Member of the Louisiana House of Representatives
- In office 1960–1972

District Judge of the Louisiana Judicial District Court
- In office 1972–1978

Personal details
- Born: Eugene Webb McGehee March 19, 1929 Baton Rouge, Louisiana, U.S.
- Died: April 11, 2014 (aged 85) Baton Rouge, Louisiana, U.S.
- Party: Democratic
- Spouse: Merrelle Gri McGehee
- Children: 4
- Alma mater: Louisiana State University
- Occupation: Judge

= Eugene McGehee =

American judge and politician (1929-2014)

Eugene Webb McGehee (March 19, 1929 – April 11, 2014) was an American judge and politician. A member of the Democratic Party, he served in the Louisiana House of Representatives from 1960 to 1972 and as district judge of the Louisiana Judicial District Court from 1972 to 1978.

== Life and career ==
McGehee was born in Baton Rouge, Louisiana, the son of Edeh and Zola McGehee.
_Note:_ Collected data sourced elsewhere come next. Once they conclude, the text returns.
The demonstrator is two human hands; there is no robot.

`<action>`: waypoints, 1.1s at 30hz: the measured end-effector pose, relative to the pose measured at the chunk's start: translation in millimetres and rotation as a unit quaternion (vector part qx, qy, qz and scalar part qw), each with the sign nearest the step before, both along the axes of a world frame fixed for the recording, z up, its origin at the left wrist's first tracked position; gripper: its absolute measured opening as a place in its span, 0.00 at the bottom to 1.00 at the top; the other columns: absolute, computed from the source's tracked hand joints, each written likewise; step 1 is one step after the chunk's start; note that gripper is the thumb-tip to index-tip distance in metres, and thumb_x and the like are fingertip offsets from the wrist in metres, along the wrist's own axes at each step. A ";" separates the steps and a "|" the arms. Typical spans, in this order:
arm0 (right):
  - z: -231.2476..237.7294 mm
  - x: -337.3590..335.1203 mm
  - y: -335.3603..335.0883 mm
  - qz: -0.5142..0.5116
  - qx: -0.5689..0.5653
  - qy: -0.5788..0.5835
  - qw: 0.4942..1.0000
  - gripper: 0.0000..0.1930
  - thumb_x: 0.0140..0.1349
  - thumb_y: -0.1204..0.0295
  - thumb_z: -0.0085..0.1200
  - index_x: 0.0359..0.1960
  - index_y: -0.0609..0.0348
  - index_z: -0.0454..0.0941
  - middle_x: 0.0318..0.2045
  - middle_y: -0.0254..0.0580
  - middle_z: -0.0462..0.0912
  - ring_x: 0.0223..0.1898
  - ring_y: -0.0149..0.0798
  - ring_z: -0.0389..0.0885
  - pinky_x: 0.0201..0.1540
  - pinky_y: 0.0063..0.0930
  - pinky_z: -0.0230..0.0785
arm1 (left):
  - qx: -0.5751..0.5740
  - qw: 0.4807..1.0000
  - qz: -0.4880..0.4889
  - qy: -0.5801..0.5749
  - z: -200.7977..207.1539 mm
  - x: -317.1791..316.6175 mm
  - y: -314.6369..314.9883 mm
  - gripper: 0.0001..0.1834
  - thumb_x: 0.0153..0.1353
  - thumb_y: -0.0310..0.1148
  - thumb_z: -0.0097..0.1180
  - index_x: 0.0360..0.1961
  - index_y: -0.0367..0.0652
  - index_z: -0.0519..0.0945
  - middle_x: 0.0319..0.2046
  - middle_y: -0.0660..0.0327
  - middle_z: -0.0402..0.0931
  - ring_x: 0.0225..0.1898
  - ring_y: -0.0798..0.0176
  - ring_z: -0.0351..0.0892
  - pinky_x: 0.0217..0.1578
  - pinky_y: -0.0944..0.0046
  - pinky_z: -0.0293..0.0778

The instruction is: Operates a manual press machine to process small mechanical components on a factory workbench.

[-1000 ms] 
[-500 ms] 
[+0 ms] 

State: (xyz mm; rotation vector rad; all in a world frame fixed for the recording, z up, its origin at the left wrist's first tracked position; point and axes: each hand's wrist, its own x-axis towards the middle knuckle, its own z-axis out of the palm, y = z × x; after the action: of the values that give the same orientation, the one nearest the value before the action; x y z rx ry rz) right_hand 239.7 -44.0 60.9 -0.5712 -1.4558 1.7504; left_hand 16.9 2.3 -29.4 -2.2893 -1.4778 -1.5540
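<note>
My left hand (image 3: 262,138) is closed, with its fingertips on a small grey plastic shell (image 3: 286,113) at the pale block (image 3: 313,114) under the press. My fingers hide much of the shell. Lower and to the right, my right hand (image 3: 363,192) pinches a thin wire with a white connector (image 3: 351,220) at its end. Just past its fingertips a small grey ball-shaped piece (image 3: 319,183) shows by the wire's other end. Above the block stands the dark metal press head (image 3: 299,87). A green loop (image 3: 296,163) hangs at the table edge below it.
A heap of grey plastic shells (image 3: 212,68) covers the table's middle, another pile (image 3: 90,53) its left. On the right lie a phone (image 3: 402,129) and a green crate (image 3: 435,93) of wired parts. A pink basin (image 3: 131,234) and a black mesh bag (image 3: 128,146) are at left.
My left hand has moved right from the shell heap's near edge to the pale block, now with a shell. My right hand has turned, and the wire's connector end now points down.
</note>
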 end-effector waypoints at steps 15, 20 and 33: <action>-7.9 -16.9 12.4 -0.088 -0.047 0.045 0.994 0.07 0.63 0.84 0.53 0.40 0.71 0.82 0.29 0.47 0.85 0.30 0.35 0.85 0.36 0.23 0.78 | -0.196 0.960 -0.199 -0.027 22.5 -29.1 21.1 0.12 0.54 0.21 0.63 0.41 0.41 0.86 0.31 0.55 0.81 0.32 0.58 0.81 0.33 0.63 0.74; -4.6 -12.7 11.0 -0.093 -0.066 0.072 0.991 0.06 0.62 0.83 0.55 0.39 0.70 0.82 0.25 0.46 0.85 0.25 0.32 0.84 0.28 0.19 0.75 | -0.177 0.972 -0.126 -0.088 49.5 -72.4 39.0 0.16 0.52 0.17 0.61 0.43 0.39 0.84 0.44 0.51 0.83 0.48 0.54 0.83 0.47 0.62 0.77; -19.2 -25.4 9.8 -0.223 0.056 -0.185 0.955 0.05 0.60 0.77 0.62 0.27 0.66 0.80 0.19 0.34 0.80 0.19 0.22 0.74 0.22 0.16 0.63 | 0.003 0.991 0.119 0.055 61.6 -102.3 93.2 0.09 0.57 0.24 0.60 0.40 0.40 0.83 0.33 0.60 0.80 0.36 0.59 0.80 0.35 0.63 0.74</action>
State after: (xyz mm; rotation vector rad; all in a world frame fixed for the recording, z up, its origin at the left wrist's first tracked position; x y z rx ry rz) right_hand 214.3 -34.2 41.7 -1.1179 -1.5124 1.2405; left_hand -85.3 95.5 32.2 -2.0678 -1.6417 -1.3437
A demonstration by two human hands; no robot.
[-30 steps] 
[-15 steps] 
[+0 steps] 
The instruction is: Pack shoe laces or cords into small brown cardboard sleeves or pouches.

He attended and graduated from Louisiana State University, and served in the Louisiana National Guard for more than thirty years, retiring at the rank of colonel.

McGehee served in the Louisiana House of Representatives from 1960 to 1972. After his service in the House, he served as district judge of the Louisiana Judicial District Court from 1972 to 1978.

== Death ==
McGehee died on April 11, 2014, at his home in Baton Rouge, Louisiana, at the age of 85.